**Exercise:** How many lines in the records below contain the word "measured"? State only that number.

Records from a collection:
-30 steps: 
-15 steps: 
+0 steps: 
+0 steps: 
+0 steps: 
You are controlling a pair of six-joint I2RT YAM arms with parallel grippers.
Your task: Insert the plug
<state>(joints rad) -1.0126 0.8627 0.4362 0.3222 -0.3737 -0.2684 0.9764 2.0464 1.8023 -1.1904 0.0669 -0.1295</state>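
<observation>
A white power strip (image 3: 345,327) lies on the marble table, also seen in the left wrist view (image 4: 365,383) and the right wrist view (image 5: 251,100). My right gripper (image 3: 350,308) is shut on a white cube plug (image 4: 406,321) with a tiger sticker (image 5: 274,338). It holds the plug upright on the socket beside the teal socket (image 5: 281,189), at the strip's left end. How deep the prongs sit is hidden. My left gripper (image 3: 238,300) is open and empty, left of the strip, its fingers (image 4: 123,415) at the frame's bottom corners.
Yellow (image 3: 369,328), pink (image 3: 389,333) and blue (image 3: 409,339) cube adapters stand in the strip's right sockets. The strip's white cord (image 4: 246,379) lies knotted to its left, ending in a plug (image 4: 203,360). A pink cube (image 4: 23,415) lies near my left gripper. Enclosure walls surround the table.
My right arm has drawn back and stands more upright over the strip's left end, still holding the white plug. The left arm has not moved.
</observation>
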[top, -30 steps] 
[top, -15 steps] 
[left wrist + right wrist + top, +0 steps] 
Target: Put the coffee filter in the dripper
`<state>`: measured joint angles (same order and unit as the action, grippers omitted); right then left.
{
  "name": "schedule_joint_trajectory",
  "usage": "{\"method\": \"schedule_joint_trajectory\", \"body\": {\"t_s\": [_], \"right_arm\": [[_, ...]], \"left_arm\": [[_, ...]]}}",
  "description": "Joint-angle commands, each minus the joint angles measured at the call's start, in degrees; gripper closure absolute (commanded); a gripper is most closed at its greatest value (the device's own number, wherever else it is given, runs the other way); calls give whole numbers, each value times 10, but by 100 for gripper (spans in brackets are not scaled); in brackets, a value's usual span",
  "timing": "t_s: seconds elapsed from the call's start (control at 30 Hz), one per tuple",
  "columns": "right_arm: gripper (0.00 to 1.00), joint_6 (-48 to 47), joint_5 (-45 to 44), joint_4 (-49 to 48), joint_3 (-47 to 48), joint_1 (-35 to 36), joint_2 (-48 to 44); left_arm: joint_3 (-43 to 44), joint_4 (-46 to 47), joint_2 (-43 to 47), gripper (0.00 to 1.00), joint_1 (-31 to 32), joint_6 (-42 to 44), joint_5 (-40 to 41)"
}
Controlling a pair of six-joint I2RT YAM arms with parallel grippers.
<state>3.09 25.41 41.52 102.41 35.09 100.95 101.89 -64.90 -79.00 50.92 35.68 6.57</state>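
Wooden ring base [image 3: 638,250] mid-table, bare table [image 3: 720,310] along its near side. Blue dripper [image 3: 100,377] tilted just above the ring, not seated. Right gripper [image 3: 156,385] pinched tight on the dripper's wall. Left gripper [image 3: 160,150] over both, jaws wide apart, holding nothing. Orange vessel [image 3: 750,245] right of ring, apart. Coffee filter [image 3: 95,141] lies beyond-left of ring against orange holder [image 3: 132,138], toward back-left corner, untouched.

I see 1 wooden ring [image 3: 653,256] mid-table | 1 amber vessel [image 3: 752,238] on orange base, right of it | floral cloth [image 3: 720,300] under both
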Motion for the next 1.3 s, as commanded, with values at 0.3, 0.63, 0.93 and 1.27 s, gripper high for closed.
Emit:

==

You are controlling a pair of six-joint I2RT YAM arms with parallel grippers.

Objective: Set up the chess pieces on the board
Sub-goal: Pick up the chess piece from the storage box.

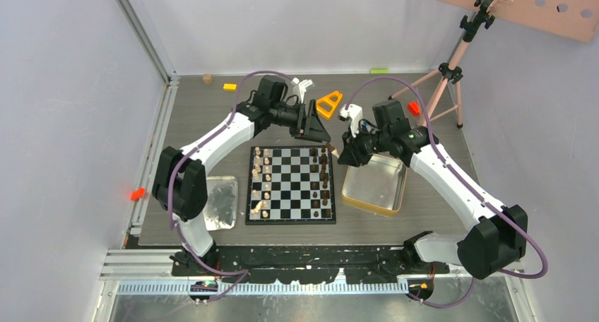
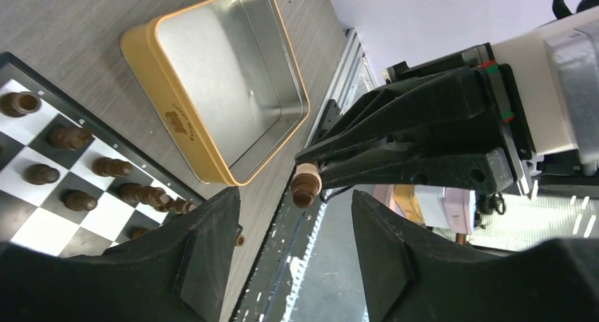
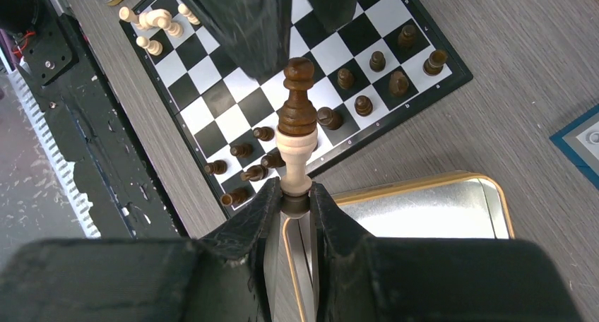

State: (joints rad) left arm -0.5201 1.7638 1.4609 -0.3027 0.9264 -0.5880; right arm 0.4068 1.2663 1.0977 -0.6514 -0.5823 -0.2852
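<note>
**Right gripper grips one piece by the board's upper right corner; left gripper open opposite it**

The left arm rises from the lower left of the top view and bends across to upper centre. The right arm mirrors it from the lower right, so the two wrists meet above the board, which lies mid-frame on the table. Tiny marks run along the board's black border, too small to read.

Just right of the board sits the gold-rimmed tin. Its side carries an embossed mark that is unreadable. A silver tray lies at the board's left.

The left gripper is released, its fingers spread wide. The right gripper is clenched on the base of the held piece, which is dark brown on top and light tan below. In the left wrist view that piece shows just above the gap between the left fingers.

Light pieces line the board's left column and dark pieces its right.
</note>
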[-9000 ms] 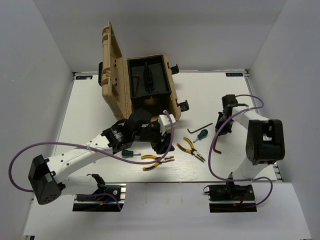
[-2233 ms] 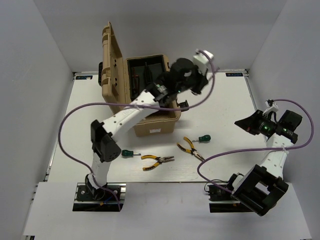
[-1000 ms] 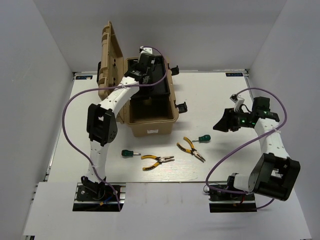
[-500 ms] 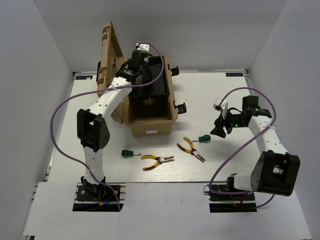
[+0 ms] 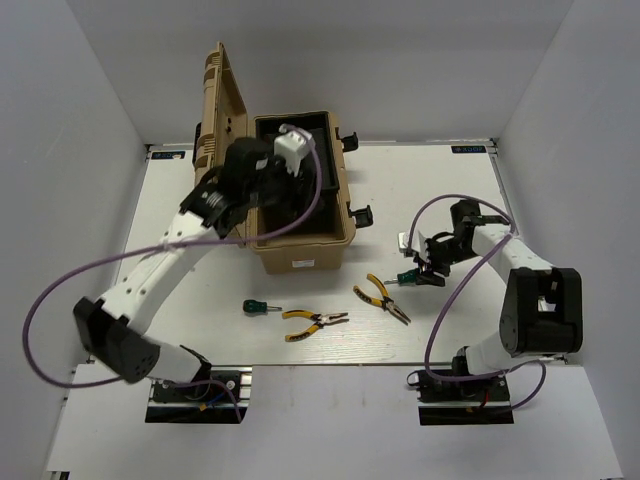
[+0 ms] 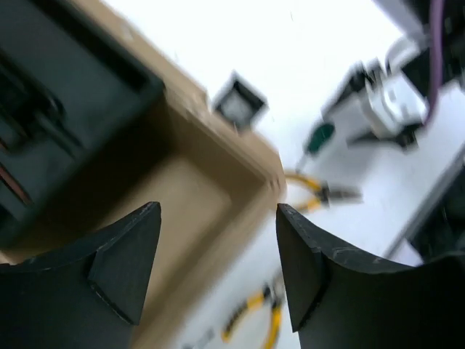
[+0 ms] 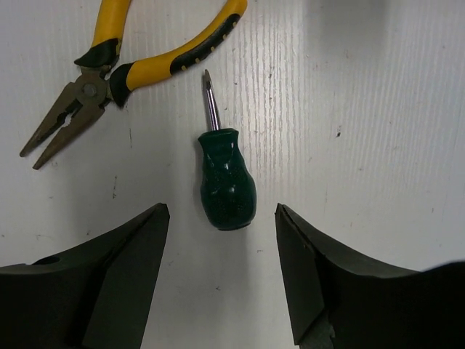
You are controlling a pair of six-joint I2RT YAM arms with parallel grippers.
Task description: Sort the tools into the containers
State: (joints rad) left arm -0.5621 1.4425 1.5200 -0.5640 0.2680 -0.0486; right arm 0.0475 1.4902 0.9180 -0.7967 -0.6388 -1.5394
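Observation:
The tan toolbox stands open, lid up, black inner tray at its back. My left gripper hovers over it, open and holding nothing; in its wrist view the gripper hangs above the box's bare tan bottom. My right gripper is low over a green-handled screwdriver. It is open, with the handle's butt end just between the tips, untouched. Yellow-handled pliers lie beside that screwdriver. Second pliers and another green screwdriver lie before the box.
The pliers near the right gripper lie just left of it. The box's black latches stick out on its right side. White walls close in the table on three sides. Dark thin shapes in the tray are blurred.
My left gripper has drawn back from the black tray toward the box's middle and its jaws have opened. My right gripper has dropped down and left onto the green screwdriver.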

**Solved problem:** 2